La radio autrichienne ORF affirme que le Conseil de l’Union européenne a adopté un projet de résolution qui obligerait les opérateurs de messagerie sécurisée tels que WhatsApp et Signal à autoriser les services des renseignements à accéder aux conversations chiffrées par des “portes dérobées”, pour lutter contre le terrorisme et la pédopornographie, entre autres. La réunion a réunit les ministres de chaque État membre pour échanger sur le sujet controversé de la lutte contre le terrorisme, après les attaques contre la France et l’Autriche, revendiquées par l’État Islamique.

Dans le document, le Conseil de l’UE soutient que “les autorités compétentes dans le domaine de la sécurité et de la justice pénale doivent pouvoir exercer les pouvoirs légaux en ligne et hors ligne”, car l’efficacité des services de renseignements dépend de plus en plus des preuves numériques dont ils disposent, notamment pour prévenir des atrocités.

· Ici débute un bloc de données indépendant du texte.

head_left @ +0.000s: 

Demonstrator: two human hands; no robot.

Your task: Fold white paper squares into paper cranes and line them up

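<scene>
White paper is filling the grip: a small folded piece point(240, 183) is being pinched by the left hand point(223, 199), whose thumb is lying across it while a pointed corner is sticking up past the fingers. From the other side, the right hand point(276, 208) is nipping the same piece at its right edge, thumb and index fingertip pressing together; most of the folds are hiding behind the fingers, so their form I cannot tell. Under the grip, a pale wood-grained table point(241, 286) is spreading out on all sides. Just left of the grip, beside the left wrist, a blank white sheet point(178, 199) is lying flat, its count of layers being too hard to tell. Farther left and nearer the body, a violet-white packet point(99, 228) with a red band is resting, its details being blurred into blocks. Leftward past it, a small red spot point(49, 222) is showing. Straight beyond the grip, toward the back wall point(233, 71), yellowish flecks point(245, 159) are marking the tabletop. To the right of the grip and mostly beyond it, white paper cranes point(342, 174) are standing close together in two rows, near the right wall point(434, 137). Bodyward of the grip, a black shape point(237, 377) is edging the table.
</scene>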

Selon le Conseil de l’UE, « Il existe des cas où le chiffrement rend l’analyse du contenu des communications (…) extrêmement difficile ou pratiquement impossible malgré le fait que l’accès à ces données serait légal. Les solutions techniques pour accéder aux données chiffrées doivent être conformes aux principes de légalité, de transparence, de nécessité et de proportionnalité”.

Toutefois, des experts du domaine du chiffrement estiment que l’ajout de portes dérobées n’est pas une solution efficace. Il y a d’autres moyens pour que des des pirates aient accès à des conversations privées, notamment à travers le réseau privé virtuel (VPN). En effet, le sénateur Ron Wyden, un défenseur de la confidentialité des données, avait déclaré à Reuters le 28 octobre dernier que « les portes dérobées sont une menace pour la sécurité nationale et la sécurité de nos familles – ce n’est qu’une question de temps avant que des pirates informatiques ou des criminels étrangers ne les exploitent de manière à porter atteinte à la sécurité nationale américaine ».

Bien que ce soit la première fois que l’Europe critique le chiffrement de bout en bout, une alliance de renseignement militaire internationale se forge. Créée par les États-Unis, plusieurs pays les a rejoints, dont l’Australie, le Canada, la Nouvelle-Zélande, le Royaume-Uni, et même l’Inde et le Japon. Leur objectif est clair : lutter contre le chiffrement.

En effet, Facebook, qui est propriétaire de WhatsApp, a déjà mis en garde en décembre 2019 contre l’interdiction du chiffrement : “Les experts en cybersécurité ont prouvé à maintes reprises que lorsque vous affaiblissez une partie d’un système chiffré, vous l’affaiblissez pour tout le monde, partout”.

La lutte contre le chiffrement menée par l’Union européenne est loin d’être gagnée. La résolution de texte doit d’abord être approuvée par le Comité permanent de coopération opérationnelle en matière de sécurité intérieure (COSI) le 19 novembre prochain, avant d’être présentée au Comité des représentants permanents le 25 novembre 2020. Évidemment, avant que cette loi ne soit approuvée, le Parlement européen doit la valider.

Ce débat sur le chiffrement fait de nouveau surface suite à la multiplication des actes terroristes en Europe. Toutefois, de nombreuses tragédies du passés ont démontré que l’interdiction du chiffrement n’est pas forcément le parfait remède contre le terrorisme. Par exemple, Oussama Ben Laden, le commanditaire de l’attaque contre les États-Unis en 2001, a misé sur des messagers humains pour ne pas se faire repérer par la NSA (le service de renseignement américain). L’attaque du 13 novembre 2015 à Paris en est aussi un exemple qui démontre que les criminels ont recours à bien d’autres méthodes que le chiffrement. Seul l’avenir nous dira si l’Europe ambitionne vraiment de nous défendre, par tous ses moyens, ou si elle profite de chaque faille pour brimer à petit feu notre liberté.